ADD dimaksudkan untuk memberikan stimulan pembiayaan program Pemerintahan Desa dalam melaksanakan kegiatan pemerintahan dan pemberdayaan masyarakat.

Tujuan pemberian ADD adalah :

a. Meningkatkan penyelenggaraan Pemerintahan Desa dalam melaksanakan pelayanan pemerintahan, pembangunan dan kemasyarakatan sesuai kewenangannya.

b. Meningkatkan kemampuan lembaga kemasyarakatan di desa dalam perencanaan, pelaksanaan dan pengendalian pembangunan secara partisipasif sesuai dengan potensi desa;

c. Meningkatkan pemerataan pendapatan, kesempatan bekerja dan kesempatan berusaha bagi masyarakat desa;

d. Mendorong peningkatan swadaya dan gotong-royong masyarakat di desa. d. Prinsip Pengelolaan Alokasi Dana Desa ( ADD )

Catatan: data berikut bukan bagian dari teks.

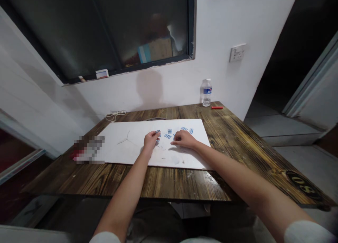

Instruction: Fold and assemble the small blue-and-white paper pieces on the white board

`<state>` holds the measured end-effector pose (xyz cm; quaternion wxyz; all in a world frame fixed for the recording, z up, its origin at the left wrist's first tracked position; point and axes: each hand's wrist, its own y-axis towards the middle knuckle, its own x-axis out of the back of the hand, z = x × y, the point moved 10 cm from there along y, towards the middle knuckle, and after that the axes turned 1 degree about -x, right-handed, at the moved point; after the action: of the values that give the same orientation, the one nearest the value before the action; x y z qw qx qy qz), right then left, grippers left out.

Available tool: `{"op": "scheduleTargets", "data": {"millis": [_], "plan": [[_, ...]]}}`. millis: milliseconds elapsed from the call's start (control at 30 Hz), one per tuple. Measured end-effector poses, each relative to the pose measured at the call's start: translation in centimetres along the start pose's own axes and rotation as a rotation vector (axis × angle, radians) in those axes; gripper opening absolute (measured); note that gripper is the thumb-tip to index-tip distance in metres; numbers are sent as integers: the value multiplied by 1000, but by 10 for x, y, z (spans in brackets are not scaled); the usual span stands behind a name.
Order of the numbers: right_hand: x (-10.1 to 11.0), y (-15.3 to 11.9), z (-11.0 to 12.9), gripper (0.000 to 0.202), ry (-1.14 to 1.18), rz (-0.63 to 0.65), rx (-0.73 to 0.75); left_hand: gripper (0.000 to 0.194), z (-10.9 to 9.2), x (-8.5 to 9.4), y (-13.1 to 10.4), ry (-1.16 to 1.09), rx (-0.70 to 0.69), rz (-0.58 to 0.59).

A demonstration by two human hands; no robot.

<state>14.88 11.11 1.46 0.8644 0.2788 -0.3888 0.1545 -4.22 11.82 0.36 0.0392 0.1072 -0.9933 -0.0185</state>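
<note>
A white board (pixel 137 153) lies on the wooden table, with several small blue-and-white pieces (pixel 167 136) scattered over its right half. My left hand (pixel 151 141) is over the middle of the board, its thumb and fingers pinched together on a small blue piece (pixel 157 132). To the right, my right hand (pixel 183 138) is curled above the board beside other blue pieces, its fingertips bent together; whatever they hold, if anything, is too small to make out. Thin dark lines (pixel 127 139) mark the board's left half.
On the wooden table (pixel 105 179), a plastic bottle (pixel 206 93) stands at the back right beside a red pen-like object (pixel 217 108). A pale cord (pixel 115 114) lies at the back left. A blurred object with red (pixel 89 151) lies at the left edge.
</note>
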Motion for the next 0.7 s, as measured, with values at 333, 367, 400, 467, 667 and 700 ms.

PRINSIP PENGELOLAAN ADD adalah sebagai berikut :

1. Pengelolaan keuangan ADD merupakan bagian yang tidak terpisahkan dari pengelolaan keuangan desa dalam APB Desa;

2. Seluruh kegiatan yang didanai oleh ADD direncanakan, dilaksanakan dan dievaluasi secara terbuka dengan melibatkan unsur lembaga kemasyarakatan di desa.

3. Seluruh kegiatan harus dapat dipertanggungjawabkan secara administrasi, teknis dan hukum;

4. ADD dilaksanakan dengan menggunakan prinsip hemat, terarah, dan terkendali serta harus selesai pada akhir bulan Desember.

5. Beberapa hal yang perlu diperhatikan sebagai indikator keberhasilan pelaksanaan ADD antara lain :

a.Meningkatnya pengetahuan masyarakat tentang ADD dan penggunaannya;

b.Meningkatnya partisipasi masyarakat dalam Musrenbang Desa dan pelaksanaan pembangunan desa;

c.Terjadi sinergi antara kegiatan yang dibiayai ADD dengan program-progran pemerintah lainnya yang ada di desa;

d.Tingginya kontribusi masyarakat dalam bentuk swadaya msyarakat terhadap pembangunan yang dilaksanakan di desa;

e. Tingkat penyerapan tenaga kerja lokal pada kegiatan pembangunan desa;

f. Kegiatan yang didanai sesuai dengan yang telah direncanakan dalam APB Desa;

g. Terjadinya peningkatan pendapatan asli desa.